> Goal of the exercise:
Reproduce each line of the material exactly, minus any picture.
** Collected material follows **
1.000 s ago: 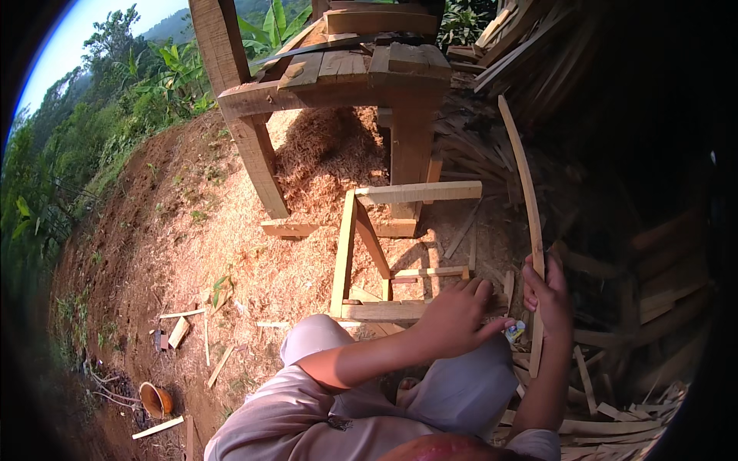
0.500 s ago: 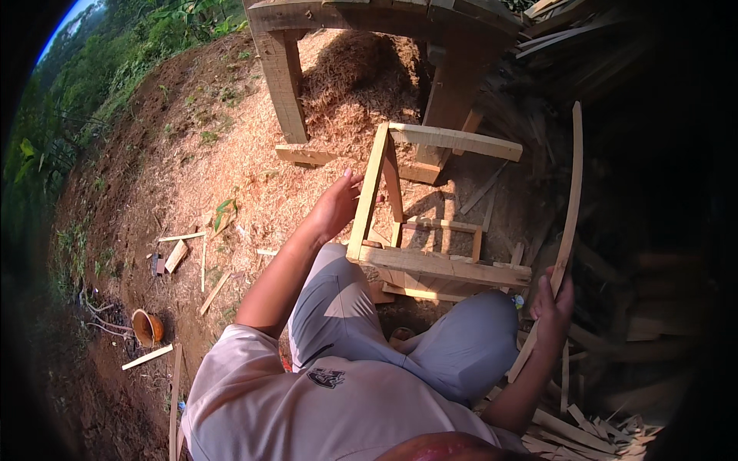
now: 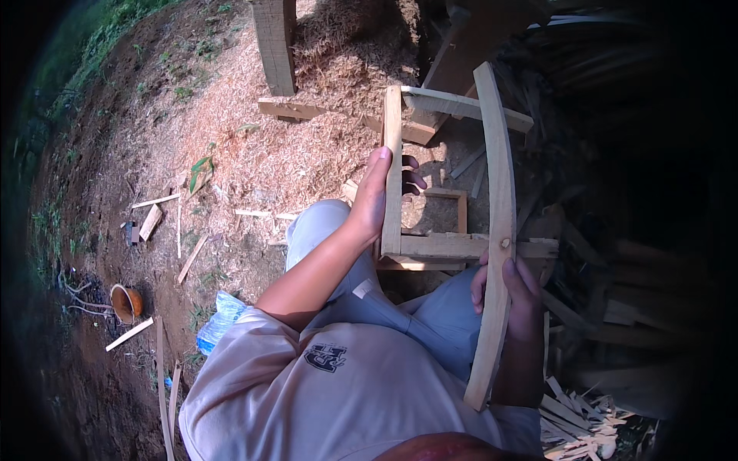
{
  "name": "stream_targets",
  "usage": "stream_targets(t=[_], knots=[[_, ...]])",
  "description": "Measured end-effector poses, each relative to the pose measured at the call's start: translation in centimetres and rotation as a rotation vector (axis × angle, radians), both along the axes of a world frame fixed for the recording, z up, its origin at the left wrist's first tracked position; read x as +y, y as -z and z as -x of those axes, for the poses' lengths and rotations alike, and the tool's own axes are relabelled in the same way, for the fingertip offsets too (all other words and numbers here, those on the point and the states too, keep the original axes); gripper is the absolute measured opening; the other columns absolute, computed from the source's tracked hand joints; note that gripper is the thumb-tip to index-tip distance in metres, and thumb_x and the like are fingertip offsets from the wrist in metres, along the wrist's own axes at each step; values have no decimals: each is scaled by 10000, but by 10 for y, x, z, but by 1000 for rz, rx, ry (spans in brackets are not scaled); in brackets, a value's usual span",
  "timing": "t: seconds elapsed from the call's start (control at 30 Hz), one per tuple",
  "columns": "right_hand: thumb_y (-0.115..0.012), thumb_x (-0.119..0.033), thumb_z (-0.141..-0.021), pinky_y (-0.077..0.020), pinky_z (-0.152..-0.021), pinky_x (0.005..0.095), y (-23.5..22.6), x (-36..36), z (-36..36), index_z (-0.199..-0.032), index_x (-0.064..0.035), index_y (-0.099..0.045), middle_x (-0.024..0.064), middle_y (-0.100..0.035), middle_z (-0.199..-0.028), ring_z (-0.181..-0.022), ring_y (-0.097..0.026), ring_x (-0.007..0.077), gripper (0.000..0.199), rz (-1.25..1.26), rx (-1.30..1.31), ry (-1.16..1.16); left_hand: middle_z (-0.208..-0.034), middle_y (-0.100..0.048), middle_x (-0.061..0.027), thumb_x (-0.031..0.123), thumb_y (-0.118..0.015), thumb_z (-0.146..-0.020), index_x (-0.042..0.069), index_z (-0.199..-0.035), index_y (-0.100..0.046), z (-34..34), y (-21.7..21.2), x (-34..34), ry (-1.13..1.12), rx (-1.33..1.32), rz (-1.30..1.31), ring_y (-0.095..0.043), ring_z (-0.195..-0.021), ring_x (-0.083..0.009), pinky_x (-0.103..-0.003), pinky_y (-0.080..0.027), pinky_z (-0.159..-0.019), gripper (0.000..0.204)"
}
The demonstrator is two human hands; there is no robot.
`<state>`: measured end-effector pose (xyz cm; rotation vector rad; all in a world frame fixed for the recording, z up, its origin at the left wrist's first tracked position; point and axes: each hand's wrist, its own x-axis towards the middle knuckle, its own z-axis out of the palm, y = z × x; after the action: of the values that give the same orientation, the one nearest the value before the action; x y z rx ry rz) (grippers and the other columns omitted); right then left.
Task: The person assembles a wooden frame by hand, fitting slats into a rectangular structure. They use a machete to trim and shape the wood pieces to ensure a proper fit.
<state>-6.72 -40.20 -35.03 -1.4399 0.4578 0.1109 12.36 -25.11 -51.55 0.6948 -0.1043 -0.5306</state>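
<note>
In front of my knees stands a pale wooden frame (image 3: 430,244), with a narrow upright slat on its left side and a bar across its far end. My left hand (image 3: 378,192) is closed round that left slat, its fingertips showing on the inner side. A long wooden slat (image 3: 500,177), knotted near its middle, lies in my right hand (image 3: 516,292), thumb on top and fingers underneath. It passes over the frame's right part, its far end above the far bar. Whether it touches the frame I cannot tell.
Ahead are the legs of a heavy timber stand (image 3: 274,50), with wood shavings (image 3: 323,165) heaped around. At left lie an orange bucket (image 3: 127,303), a blue-tinted plastic bottle (image 3: 221,321) and loose sticks (image 3: 131,335). Offcuts (image 3: 580,422) pile up at lower right, beside deep shadow.
My left hand has gone from beside the frame's left slat to a grip on it. My right hand has brought the long slat leftward, over the frame. The view has shifted too.
</note>
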Motion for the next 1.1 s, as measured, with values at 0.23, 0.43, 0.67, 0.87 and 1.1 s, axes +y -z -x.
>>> stream_targets(t=[0.23, 0.43, 0.67, 0.87, 1.1], knots=[[-493, -402, -1122, -463, -556, 273, 8, 58, -46, -1150, -42, -530, 82, -606, -700, -559, -562, 125, 363, -69, 160, -146, -1004, -684, -95, 558, -413, -1102, 62, -1208, -614, -10, 7, 15, 14, 35, -179, -690, -881, -177, -351, -592, -807, 545], [-462, -389, -1129, -446, -493, 255, 40, 95, -58, -1185, -54, -544, 93, -611, -680, -495, -550, 136, 350, -85, 152, -148, -1158, -648, -120, 538, -424, -1102, 40, -1359, -549, -13, 26, 31, -59, -26, -371, -664, -995, -185, -352, -554, -901, 574], [-522, -402, -1116, -426, -472, 257, 61, 121, -52, -1039, -83, -535, 31, -559, -626, -475, -522, 103, 328, -140, 46, -128, -1583, -398, -185, 436, -507, -1092, 15, -1576, -345, -114, 11, 40, -203, -316, -250, -356, -1494, -255, -398, -255, -1236, 662], [-639, -364, -1073, -447, -630, 300, 69, 127, -52, -1024, -3, -601, 19, -575, -739, -683, -535, 85, 366, -93, -25, -78, -1331, -620, -205, 171, -627, -1028, -12, -1551, -350, -127, -58, 13, -190, -213, -752, -656, -1147, -238, -363, -569, -932, 620], [-669, -257, -1060, -495, -902, 302, 56, 109, 2, -1258, 20, -546, 73, -639, -1131, -1038, -597, 99, 362, -413, 136, -305, -1210, -730, -190, 7, -424, -1029, -62, -1329, -585, -175, -11, 25, -129, -164, -388, -710, -984, -202, -311, -573, -870, 347]])
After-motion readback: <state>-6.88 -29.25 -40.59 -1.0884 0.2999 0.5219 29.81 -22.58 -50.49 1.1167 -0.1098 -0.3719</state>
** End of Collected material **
> Exercise output:
1.000 s ago: 
0.500 s ago: 
now: 
{
  "name": "stream_targets",
  "usage": "stream_targets(t=[_], knots=[[_, ...]])",
  "description": "Measured end-effector poses, each relative to the pose measured at the call's start: translation in centimetres and rotation as a rotation vector (axis × angle, radians), both along the axes of a world frame fixed for the recording, z up, its origin at the left wrist's first tracked position; read x as +y, y as -z and z as -x of those axes, for the poses' lengths and rotations alike, and the tool's own axes are relabelled in the same way, for the fingertip offsets too (all other words and numbers here, those on the point and the states too, keep the original axes); gripper is the absolute measured opening; the other columns absolute, computed from the source's tracked hand joints; note that gripper is the thumb-tip to index-tip distance in metres, and thumb_x and the like are fingertip offsets from the wrist in metres, along the wrist's own axes at each step; values have no decimals: each is scaled by 10000, but by 10 for y, x, z, but by 1000 for rz, rx, ry (spans in brackets are not scaled); in brackets, a value's usual span",
  "timing": "t: seconds elapsed from the call's start (control at 30 Hz), one per tuple",
  "columns": "right_hand: thumb_y (-0.115..0.012), thumb_x (-0.119..0.033), thumb_z (-0.141..-0.021), pinky_y (-0.077..0.020), pinky_z (-0.152..-0.021), pinky_x (0.005..0.095), y (-23.5..22.6), x (-36..36), z (-36..36), index_z (-0.199..-0.032), index_x (-0.064..0.035), index_y (-0.099..0.045), middle_x (-0.024..0.064), middle_y (-0.100..0.035), middle_z (-0.199..-0.028), ring_z (-0.181..-0.022), ring_y (-0.097..0.026), ring_x (-0.007..0.077), gripper (0.000..0.199), rz (-1.25..1.26), rx (-1.30..1.31), ry (-1.16..1.16); left_hand: middle_z (-0.208..-0.034), middle_y (-0.100..0.048), middle_x (-0.061..0.027), thumb_x (-0.031..0.123), thumb_y (-0.118..0.015), thumb_z (-0.146..-0.020), index_x (-0.042..0.069), index_z (-0.199..-0.035), index_y (-0.100..0.046), z (-34..34), y (-21.7..21.2), x (-34..34), ry (-1.13..1.12), rx (-1.33..1.32), rz (-1.30..1.31), ring_y (-0.095..0.043), ring_z (-0.195..-0.021), ring_x (-0.083..0.009), pinky_x (-0.103..-0.003), pinky_y (-0.080..0.027), pinky_z (-0.159..-0.019), gripper (0.000..0.204)"
}
The demonstrator is two human hands; there is no robot.
`<state>`: measured end-effector pose (xyz cm; rotation vector rad; all in a world frame fixed for the recording, z up, its origin at the left wrist's first tracked position; point and axes: each hand's wrist, its own x-axis towards the middle knuckle, its own z-axis out of the palm, y = z × x; after the action: of the values that give the same orientation, the one nearest the value before the action; x y z rx ry rz) (grippers and the other columns omitted); right then left.
Task: The person assembles a wooden frame by hand, fitting slats into a rectangular structure. They use a machete to trim and shape the wood pieces to ensure a proper fit.
<state>-6.72 -40.20 -35.03 -1.4399 0.4578 0.1109 12.36 -25.11 -51.55 0.6948 -0.1043 -0.5306</state>
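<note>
In front of my knees stands a pale wooden frame (image 3: 430,244), with a narrow upright slat on its left side and a bar across its far end. My left hand (image 3: 378,192) is closed round that left slat, its fingertips showing on the inner side. A long wooden slat (image 3: 500,177), knotted near its middle, lies in my right hand (image 3: 516,292), thumb on top and fingers underneath. It passes over the frame's right part, its far end above the far bar. Whether it touches the frame I cannot tell.
Ahead are the legs of a heavy timber stand (image 3: 274,50), with wood shavings (image 3: 323,165) heaped around. At left lie an orange bucket (image 3: 127,303), a blue-tinted plastic bottle (image 3: 221,321) and loose sticks (image 3: 131,335). Offcuts (image 3: 580,422) pile up at lower right, beside deep shadow.
My left hand has gone from beside the frame's left slat to a grip on it. My right hand has brought the long slat leftward, over the frame. The view has shifted too.
</note>
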Motion for the next 1.1 s, as measured, with values at 0.23, 0.43, 0.67, 0.87 and 1.1 s, axes +y -z -x.
>>> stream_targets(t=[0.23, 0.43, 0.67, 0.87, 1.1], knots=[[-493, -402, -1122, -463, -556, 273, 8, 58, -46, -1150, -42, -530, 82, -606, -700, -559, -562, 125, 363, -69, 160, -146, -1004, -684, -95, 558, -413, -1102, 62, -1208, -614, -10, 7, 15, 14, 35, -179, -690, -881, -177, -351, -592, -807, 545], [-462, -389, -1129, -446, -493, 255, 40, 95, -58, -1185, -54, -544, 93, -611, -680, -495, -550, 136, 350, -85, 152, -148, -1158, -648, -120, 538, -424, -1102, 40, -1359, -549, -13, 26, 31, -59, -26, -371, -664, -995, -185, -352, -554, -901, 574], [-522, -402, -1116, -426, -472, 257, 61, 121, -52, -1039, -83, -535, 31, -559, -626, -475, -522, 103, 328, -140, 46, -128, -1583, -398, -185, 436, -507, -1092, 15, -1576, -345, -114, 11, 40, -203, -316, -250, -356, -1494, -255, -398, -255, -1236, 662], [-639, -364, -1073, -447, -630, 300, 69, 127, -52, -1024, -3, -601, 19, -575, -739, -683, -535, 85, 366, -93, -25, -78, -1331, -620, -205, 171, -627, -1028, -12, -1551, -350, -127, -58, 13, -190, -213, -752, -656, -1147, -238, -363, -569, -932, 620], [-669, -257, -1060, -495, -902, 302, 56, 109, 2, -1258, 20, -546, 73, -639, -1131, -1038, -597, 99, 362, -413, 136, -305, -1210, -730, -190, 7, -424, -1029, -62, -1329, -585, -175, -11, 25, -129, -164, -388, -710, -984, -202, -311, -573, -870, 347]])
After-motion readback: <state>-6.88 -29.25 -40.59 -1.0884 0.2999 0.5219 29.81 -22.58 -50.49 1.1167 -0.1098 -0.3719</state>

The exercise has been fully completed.